The second-person plural verb forms of the present indicative and subjunctive had lost the -d- of the Old Spanish desinence in the course of the fourteenth century, but the modern forms were slow to develop. Valera's text from the very outset offers examples of intermediate forms (podaes, mandastes, sepaes, ayaes, tenes, alongside a venis, already modern in appearance [fol. Aii&supr-v;]).
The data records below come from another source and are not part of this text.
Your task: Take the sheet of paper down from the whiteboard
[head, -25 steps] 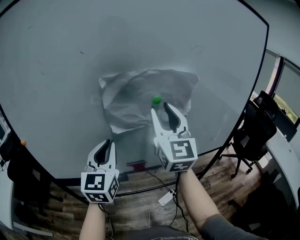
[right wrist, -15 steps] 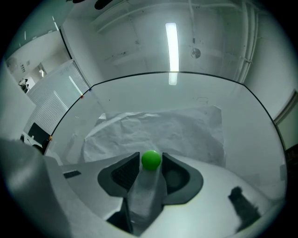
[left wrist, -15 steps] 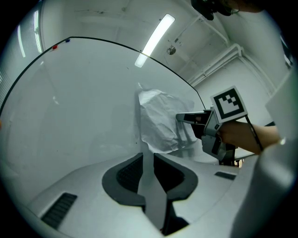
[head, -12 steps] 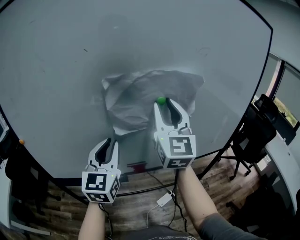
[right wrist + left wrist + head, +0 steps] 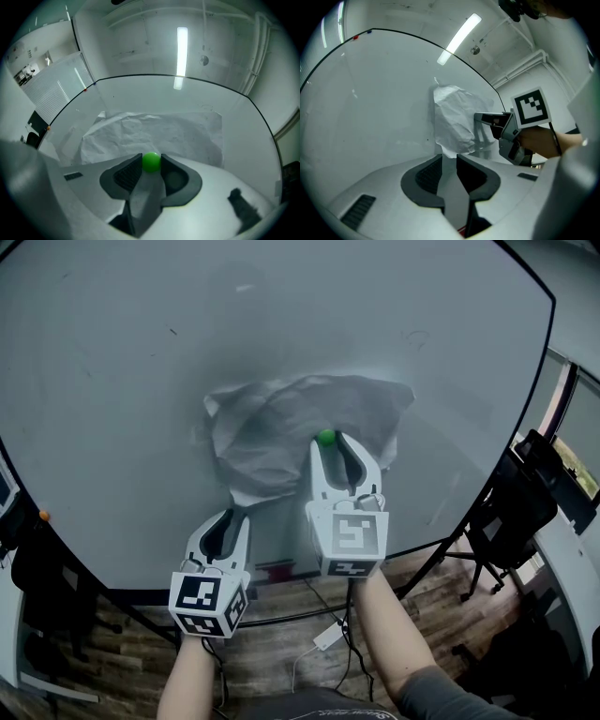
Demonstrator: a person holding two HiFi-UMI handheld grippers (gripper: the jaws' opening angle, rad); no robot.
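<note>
**Setup.** Crumpled sheet of paper (image 5: 272,432) hangs at the centre of the head view, against the whiteboard (image 5: 112,371). One round green magnet (image 5: 325,438) pins it near its lower right part. No other fixing visible.

**Right hand-held gripper** (image 5: 332,441): tips at the magnet, angled slightly up toward the board. Jaws have just been closing with the magnet between them. In the right gripper view both pads look to touch its sides. Jaws stand wide because the magnet is wide, and the hold is at the very tips only.

**Left hand-held gripper** (image 5: 232,517): lower left of centre, tips just below the paper's bottom left corner and not on it. Jaws a narrow way apart, with only bare board showing between them.

**Step in hand (judgement):** get the magnet off the board.
- Make the pinch firm before pulling, since a round magnet held at the tips may slip out.
- Pull straight away from the board, or tip the magnet off one edge. Dragging it across the sheet could tear the paper.
- The sheet will likely drop once the magnet lifts, so the left hand-held gripper should take the bottom corner first.
</note>
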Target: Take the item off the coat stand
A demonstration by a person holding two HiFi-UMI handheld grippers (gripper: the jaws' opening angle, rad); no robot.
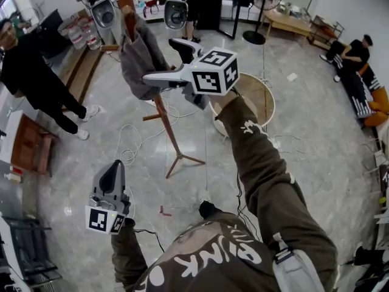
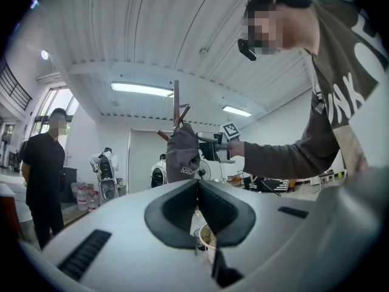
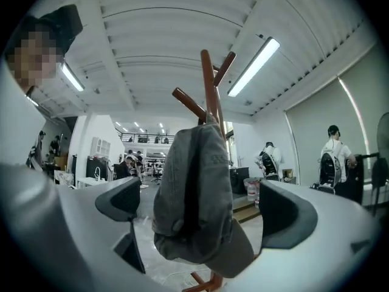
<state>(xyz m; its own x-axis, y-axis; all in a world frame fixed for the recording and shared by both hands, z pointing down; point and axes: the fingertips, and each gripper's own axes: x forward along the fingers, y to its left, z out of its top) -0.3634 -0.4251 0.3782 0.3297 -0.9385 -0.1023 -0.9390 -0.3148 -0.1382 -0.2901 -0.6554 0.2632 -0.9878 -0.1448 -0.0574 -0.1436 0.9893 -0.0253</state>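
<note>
On the stand: a grey cap [image 3: 193, 193] hangs from an upper peg of the wooden stand [image 1: 168, 128], crown folded, brim lowest and turned toward the right gripper's camera.
Stand: upright on the grey floor [image 1: 316, 139]; thin pole, splayed feet, short pegs angled up at the top.
Right gripper [image 1: 159, 59]: held out at arm's length and level with the cap, jaws wide apart.
Cap and jaws: the cap sits between the two dark pads [image 3: 120, 201]; in the right gripper view a strip of background shows between the cloth and each pad, so neither pad presses on it.
Head view of the same: one jaw crosses in front of the cap's lower part, the other reaches past its far side.
Left gripper [image 1: 113, 168]: held low and well apart from the stand, near the person's body; its jaws are together, pad against pad, with nothing between them.
Left gripper view: cap, stand top and the outstretched right arm show in the distance, above the closed jaws.
Sleeve [image 1: 261, 169]: brown, running from the right gripper back to the person's chest.
Cable [image 1: 130, 146]: white, looped on the floor just beside the stand's feet.
Bystander [image 1: 37, 78]: a person in black stands left of the stand, well apart from it.
</note>
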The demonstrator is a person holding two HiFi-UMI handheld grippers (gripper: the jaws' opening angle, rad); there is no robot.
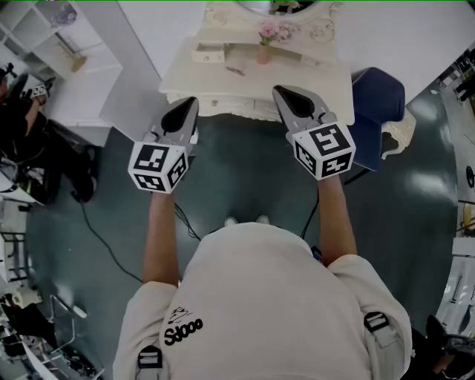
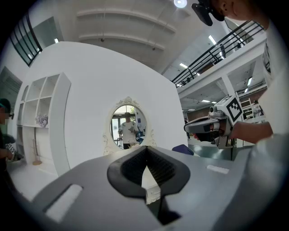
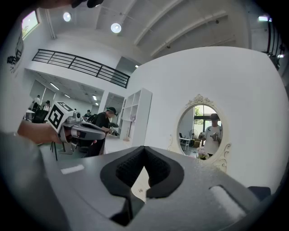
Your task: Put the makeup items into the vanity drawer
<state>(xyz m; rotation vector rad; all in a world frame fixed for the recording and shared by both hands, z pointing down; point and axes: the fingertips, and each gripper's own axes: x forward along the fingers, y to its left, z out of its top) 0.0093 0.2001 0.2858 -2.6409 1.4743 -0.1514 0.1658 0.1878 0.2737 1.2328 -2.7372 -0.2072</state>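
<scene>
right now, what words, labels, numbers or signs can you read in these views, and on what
"Sdooo", or close to it: stylised black print on the back of the person's shirt.
No letters, only code squares: marker cube at left, marker cube at right.
Too warped to read: dark print at the right gripper view's left edge.

1. The mirror (image 1: 260, 6) above the vanity (image 1: 193, 74) is cut off by the head view's top edge.
2. A small item (image 1: 236, 70) on the vanity is too small to identify.
3. A blue chair (image 1: 380, 100) sits partly hidden behind the right gripper (image 1: 280, 92).
</scene>
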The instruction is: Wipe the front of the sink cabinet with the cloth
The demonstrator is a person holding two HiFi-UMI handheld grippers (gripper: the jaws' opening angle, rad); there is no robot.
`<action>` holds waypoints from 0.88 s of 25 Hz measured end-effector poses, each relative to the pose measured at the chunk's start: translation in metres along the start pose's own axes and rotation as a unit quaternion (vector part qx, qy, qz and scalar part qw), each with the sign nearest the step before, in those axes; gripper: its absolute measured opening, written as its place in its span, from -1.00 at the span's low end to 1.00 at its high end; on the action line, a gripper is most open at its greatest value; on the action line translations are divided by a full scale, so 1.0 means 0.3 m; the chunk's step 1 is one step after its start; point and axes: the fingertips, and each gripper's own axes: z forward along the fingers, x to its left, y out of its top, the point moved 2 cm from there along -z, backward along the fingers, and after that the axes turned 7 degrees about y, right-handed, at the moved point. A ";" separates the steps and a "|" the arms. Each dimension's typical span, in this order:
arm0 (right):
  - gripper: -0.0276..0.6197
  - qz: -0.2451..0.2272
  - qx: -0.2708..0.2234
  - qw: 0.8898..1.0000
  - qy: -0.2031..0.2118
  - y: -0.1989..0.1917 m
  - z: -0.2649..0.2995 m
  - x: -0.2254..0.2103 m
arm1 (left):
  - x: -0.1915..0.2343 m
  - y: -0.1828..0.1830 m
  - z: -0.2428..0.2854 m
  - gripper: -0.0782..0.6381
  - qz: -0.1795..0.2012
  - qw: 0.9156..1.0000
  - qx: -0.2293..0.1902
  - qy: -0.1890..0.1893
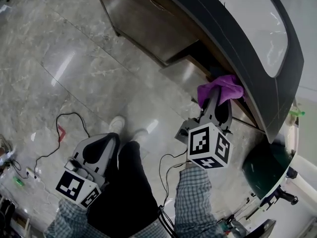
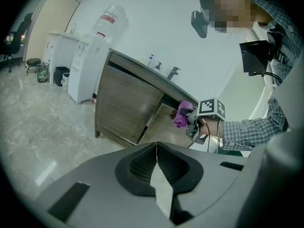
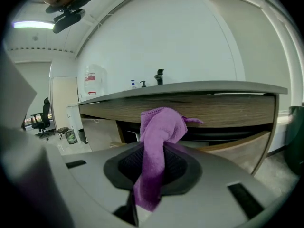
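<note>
Your right tongs (image 3: 148,175) are clamped on the purple cloth (image 3: 159,127), held just before the sink cabinet front (image 3: 223,110) under the counter (image 3: 190,87) edge. Your left tongs (image 2: 156,167) are pressed together, holding nothing. The water bottle label (image 2: 109,19), far left, is unreadable.

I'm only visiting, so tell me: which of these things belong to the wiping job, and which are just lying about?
Belong to the job:
- cloth, clamped in the right gripper
- cabinet front

Just about:
- left gripper, shut on nothing
- water dispenser
- floor cables
- green bin
- office chair
</note>
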 end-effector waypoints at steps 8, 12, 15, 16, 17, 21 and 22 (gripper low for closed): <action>-0.66 -0.043 0.029 0.997 0.054 -0.003 0.084 0.174 | 0.055 0.007 -0.032 -0.74 -0.024 1.000 -0.012 0.013; -0.66 -0.052 0.030 0.995 0.074 -0.005 0.114 0.241 | 0.084 0.013 -0.042 -0.74 -0.034 0.999 -0.019 0.022; -0.66 -0.056 0.030 0.994 0.086 -0.008 0.135 0.284 | 0.107 0.011 -0.044 -0.74 -0.040 0.999 -0.021 0.028; -0.66 -0.057 0.030 0.994 0.089 -0.008 0.140 0.294 | 0.112 0.012 -0.042 -0.74 -0.042 0.998 -0.022 0.029; -0.66 -0.058 0.030 0.994 0.091 -0.009 0.144 0.303 | 0.116 0.014 -0.040 -0.74 -0.045 0.998 -0.023 0.030; -0.66 -0.058 0.030 0.992 0.105 -0.016 0.152 0.341 | 0.122 0.027 -0.026 -0.74 -0.048 0.998 -0.030 0.026; -0.66 -0.057 0.030 0.992 0.110 -0.017 0.154 0.353 | 0.122 0.031 -0.021 -0.74 -0.046 0.998 -0.030 0.025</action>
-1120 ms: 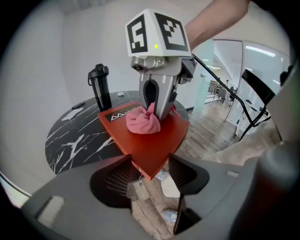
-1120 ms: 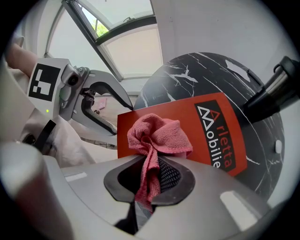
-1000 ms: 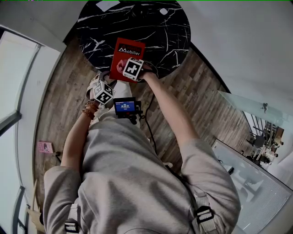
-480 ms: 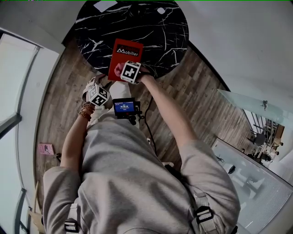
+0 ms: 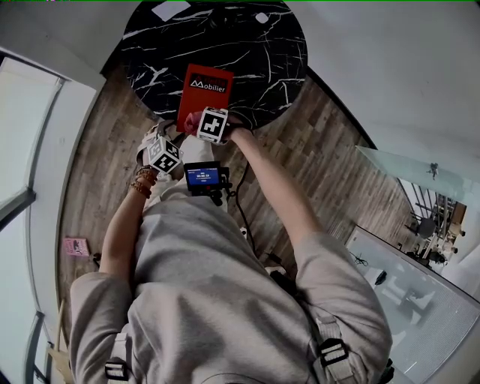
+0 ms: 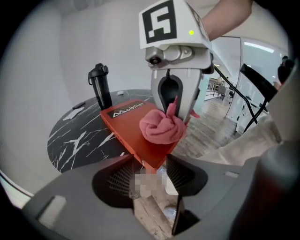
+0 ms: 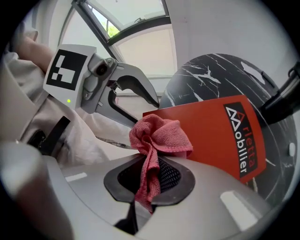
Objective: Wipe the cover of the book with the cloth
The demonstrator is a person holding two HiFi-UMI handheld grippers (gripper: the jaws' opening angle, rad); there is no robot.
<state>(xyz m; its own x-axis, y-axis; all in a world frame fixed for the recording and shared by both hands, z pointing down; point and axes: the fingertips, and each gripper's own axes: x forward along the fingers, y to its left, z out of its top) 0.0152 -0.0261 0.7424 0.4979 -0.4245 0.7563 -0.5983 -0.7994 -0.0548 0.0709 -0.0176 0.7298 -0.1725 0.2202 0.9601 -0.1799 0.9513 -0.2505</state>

There is a class of verbs which in Old Spanish had preterites with a stem vowel in -ó-, such as ouo, touo, both meaning 'he had', sopo 'he knew', estouo 'he was', etc. By the middle of the sixteenth century they had all changed their radical vowel to-ú-. Our text illustrates with perfect clarity that the change had begun but not been completed by 1482. There is one marvelous example where ouo occurs at the beginning of a line, and toward the end of the same line one finds vuo ("Sen ouo a asia. Cam africa. Iafet europa. Asia vuo este nonbre de vna Reyna asi llamada, que antigua mente aquella parte señoreo" [fol. Aii&supv;]). Finally, in the passage alluded to above, where Valera relates the tall tale about the miraculous trees in England, there is what must be one of the earliest examples of an impersonal se- construction with an agent expressed by means of a prepositional phrase ("A la parte del leuante en la Ribera del mar se afirma por munchos que ay arboles que la foia dellos que cae en la mar se conuierte en pescado & la que cae enla tierra en aues de grandeza de gauiotas" [fol. Di&r;]).7
In its language and in its content, this work in many ways represents one of the last echoes of the Spanish Middle Ages. The events of the following decade would mark the dawn of a new era.